The Aquarium’s survey team was flying 30 miles south of Nantucket when they saw the whale. They said it repeatedly dove and then resurfaced, appearing to be feeding. The team’s plane circled for 45 minutes, as the scientists took pictures. They later reviewed the images and confirmed that they had indeed seen a gray whale.

“I didn’t want to say out loud what it was, because it seemed crazy,” said Oria O’Brien, who has been on aerial surveys for the past 13 years. When the whale was on a dive, she showed the pictures to Kate Laemmle, another scientist on the plane. “My brain was trying to process what I was seeing, because this animal was something that should not really exist in these waters,” Laemmle said.

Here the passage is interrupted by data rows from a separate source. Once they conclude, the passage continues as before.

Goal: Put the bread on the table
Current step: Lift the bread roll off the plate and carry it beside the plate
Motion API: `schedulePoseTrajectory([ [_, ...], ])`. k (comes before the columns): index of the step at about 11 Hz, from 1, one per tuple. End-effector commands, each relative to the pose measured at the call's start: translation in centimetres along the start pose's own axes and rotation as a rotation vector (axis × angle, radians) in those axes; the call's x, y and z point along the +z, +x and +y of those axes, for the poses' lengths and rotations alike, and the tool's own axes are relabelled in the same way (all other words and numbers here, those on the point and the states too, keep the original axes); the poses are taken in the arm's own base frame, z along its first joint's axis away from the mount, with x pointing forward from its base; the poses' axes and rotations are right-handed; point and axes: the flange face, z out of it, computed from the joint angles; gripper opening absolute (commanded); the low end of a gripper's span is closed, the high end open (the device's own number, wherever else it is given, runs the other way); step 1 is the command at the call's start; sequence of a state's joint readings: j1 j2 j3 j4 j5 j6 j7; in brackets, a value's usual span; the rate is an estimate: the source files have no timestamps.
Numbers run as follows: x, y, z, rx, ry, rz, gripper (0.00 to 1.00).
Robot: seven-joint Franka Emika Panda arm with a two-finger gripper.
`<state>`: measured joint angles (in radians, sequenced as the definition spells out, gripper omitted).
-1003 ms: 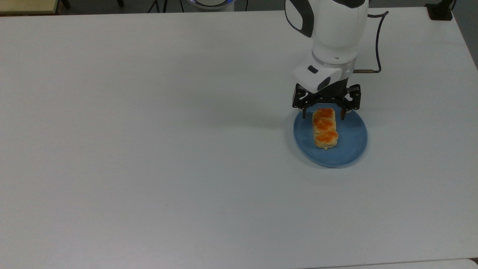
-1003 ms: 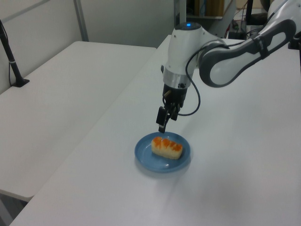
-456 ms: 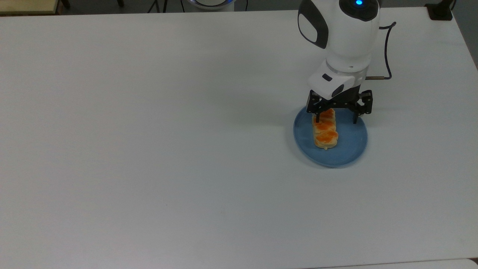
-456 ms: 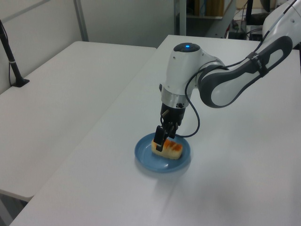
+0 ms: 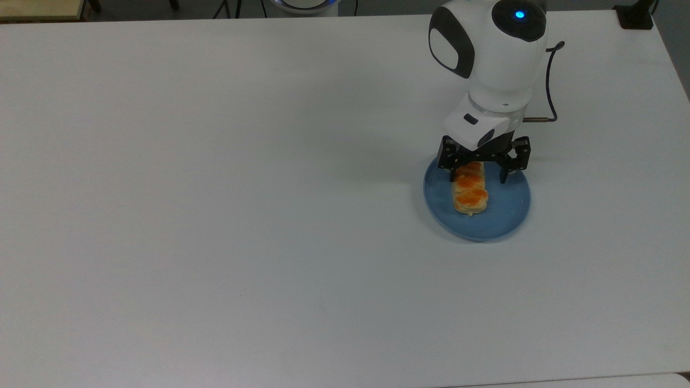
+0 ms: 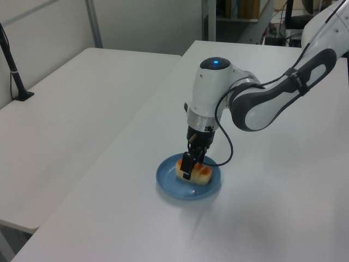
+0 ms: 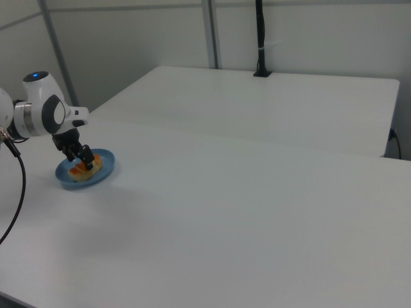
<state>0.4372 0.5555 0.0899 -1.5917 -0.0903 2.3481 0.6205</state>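
Pale-tan bread [image 5: 470, 192] with orange-brown lumps lies between the spread-apart pincer [image 5: 479, 177].

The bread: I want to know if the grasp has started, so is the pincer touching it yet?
Cannot tell. In the top view the open pincer straddles the bread's far end on the blue plate, but neither contact nor a gap shows plainly.

Bright, even light; faint soft shadows
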Motion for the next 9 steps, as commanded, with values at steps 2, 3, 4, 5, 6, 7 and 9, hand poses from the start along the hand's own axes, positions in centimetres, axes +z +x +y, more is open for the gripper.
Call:
schedulePoseTrajectory([
  [2,1.2,-1.4,-0.6,-0.018,-0.023,-0.001,0.38],
  [3,1.0,-1.1,-0.3,-0.014,-0.023,0.003,0.30],
  [4,0.2,-0.5,0.1,-0.010,-0.024,0.010,0.30],
  [5,-1.4,0.6,1.5,0.013,-0.019,0.031,0.30],
  [6,-2.9,2.5,3.4,0.047,-0.013,0.058,0.30],
  [7,-4.3,4.6,5.6,0.076,-0.010,0.089,0.30],
  [9,-4.3,7.1,10.1,0.043,-0.065,0.119,0.30],
])
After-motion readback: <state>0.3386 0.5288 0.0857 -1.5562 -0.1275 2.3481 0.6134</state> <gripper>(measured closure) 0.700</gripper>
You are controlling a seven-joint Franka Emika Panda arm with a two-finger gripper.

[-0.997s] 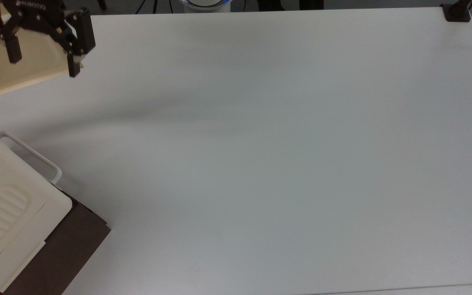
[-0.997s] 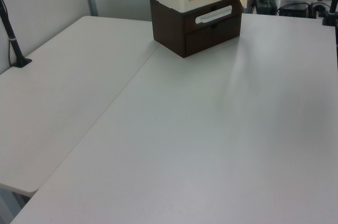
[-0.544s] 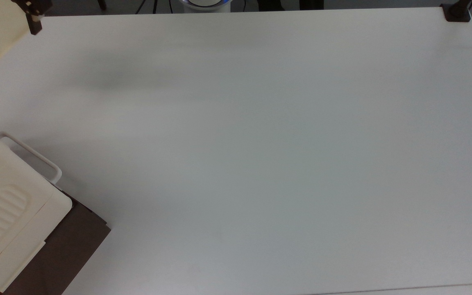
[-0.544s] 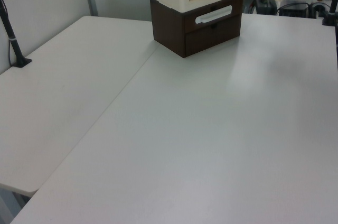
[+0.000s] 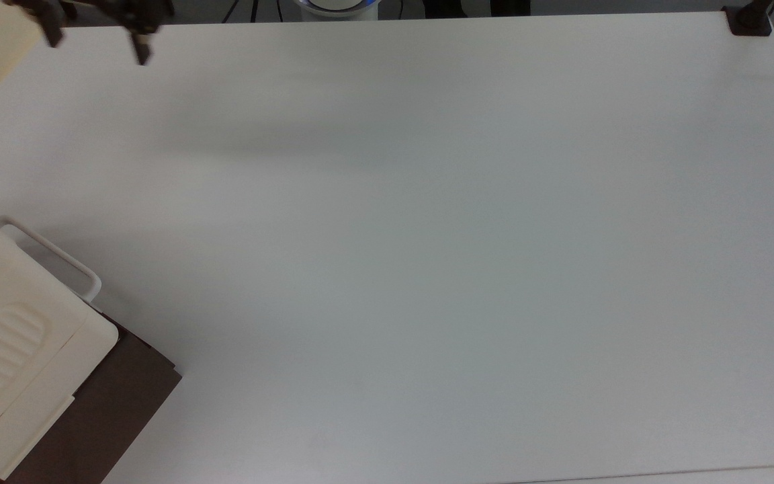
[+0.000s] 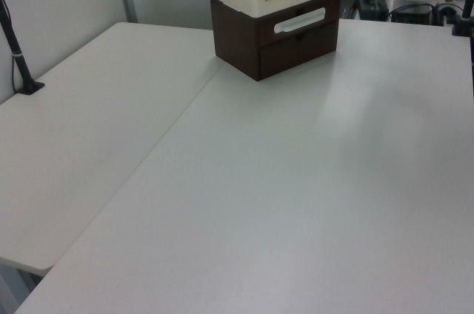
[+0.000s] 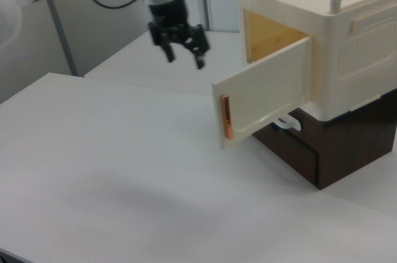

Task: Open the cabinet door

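Cabinet door, centre-right of right view, hangs swung out from cabinet atop dark brown drawer base; copper strip on free edge. Your job looks about done. Gripper upper left of door, apart from it, pointing down, jaws spread wide, empty, above desk.

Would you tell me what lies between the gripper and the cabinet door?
Nothing: in the right view, only bare table separates the open gripper from the cabinet door.
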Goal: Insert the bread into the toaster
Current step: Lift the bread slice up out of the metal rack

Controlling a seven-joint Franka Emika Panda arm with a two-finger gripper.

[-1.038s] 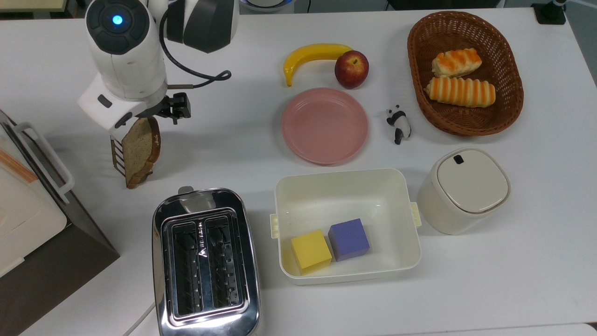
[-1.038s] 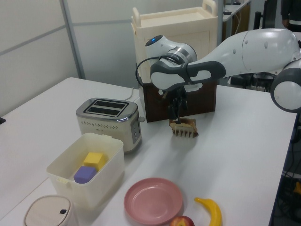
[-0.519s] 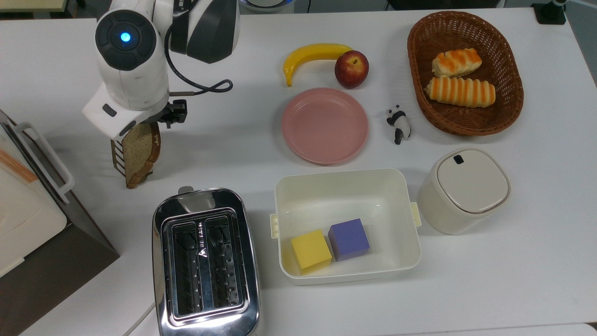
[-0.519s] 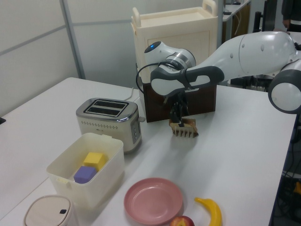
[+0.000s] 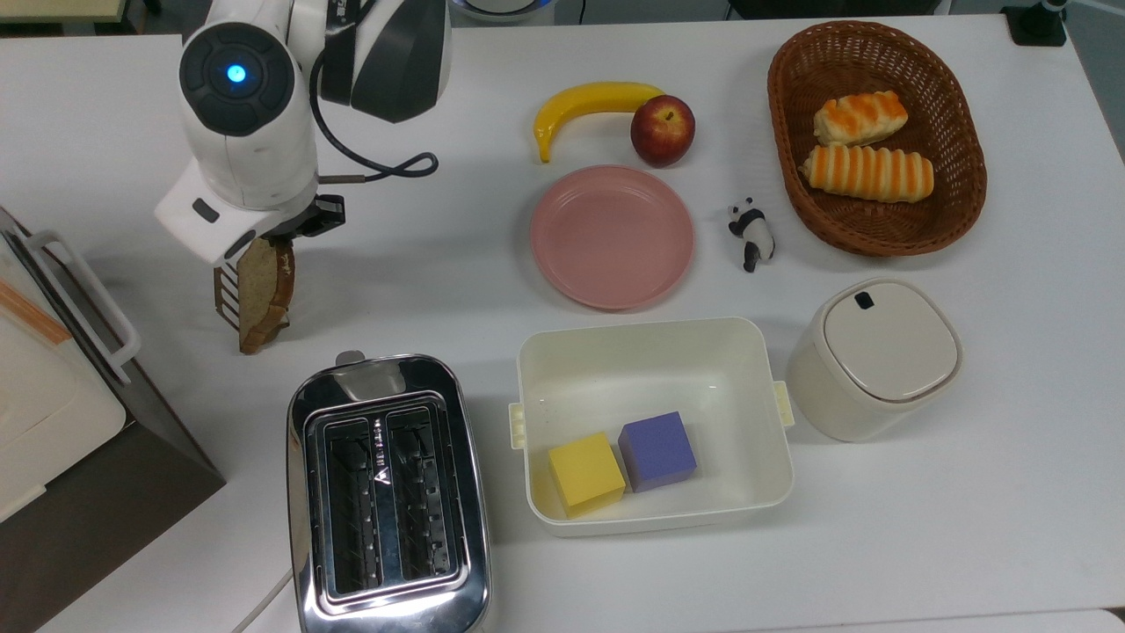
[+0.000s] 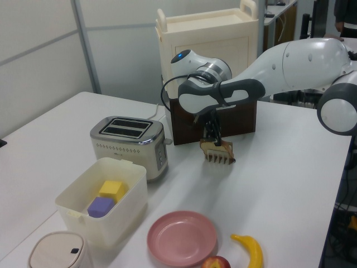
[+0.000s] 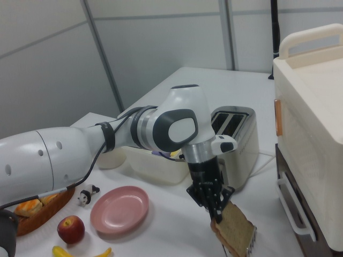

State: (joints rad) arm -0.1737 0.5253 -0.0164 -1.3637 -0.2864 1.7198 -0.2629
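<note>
Bread: the flat slice of speckled light-brown bread with a darker crust (image 5: 257, 294) is seen standing on edge in a small wire toast rack (image 5: 227, 297), at about 9 o'clock in the top view.
Gripper: the black two-finger gripper (image 7: 218, 210) of the white robot arm (image 5: 237, 123) is pressed onto the upper edge of the slice, which is pinched between its fingers.
Toaster: the shiny chrome two-slot toaster (image 5: 387, 497) is set on the white desk (image 5: 923, 527) at 6 o'clock from the slice in the top view, apart from it, with both dark slots empty.
Box: a cream plastic bin (image 5: 655, 422) is placed at 3 o'clock from the toaster, with a yellow cube (image 5: 585, 472) and a purple cube (image 5: 656, 450) inside, touching.
Plate: a round pink plate (image 5: 611, 236) is seen at 12 o'clock from the bin.
Fruit: a yellow banana (image 5: 589, 107) and a red apple (image 5: 663, 130) lie at 12 o'clock from the plate, touching.
Basket: a brown wicker basket (image 5: 958, 193) with two orange-striped rolls (image 5: 866, 171) is found at 1 o'clock in the top view.
</note>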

Photo from New England Aquarium

The gray whale species disappeared from the Atlantic by the 18th century, although there have been five sightings of them in the Atlantic and the Med in the past 15 years. One was seen off the coast of Florida in December; the Aquarium scientists think that’s the same one they saw last week.

Gray whales are usually found in the North Pacific, and are easy to distinguish because they don‘t have a dorsal fin but they do have mottled gray and white skin and a dorsal hump. The scientists say that climate change, particularly the warming of the Northwest Passage, linking the Atlantic and Pacific via the Arctic Ocean, may explain the whales in the Atlantic.

Gray whales migrate between feeding and breeding grounds every year. They can grow to be 49 feet long and weigh up to 41 tons. They usually live 50 or 60 years, although one female was estimated to be up to 80 years old. They once were called devil fish because of their aggressive behavior when they were hunted.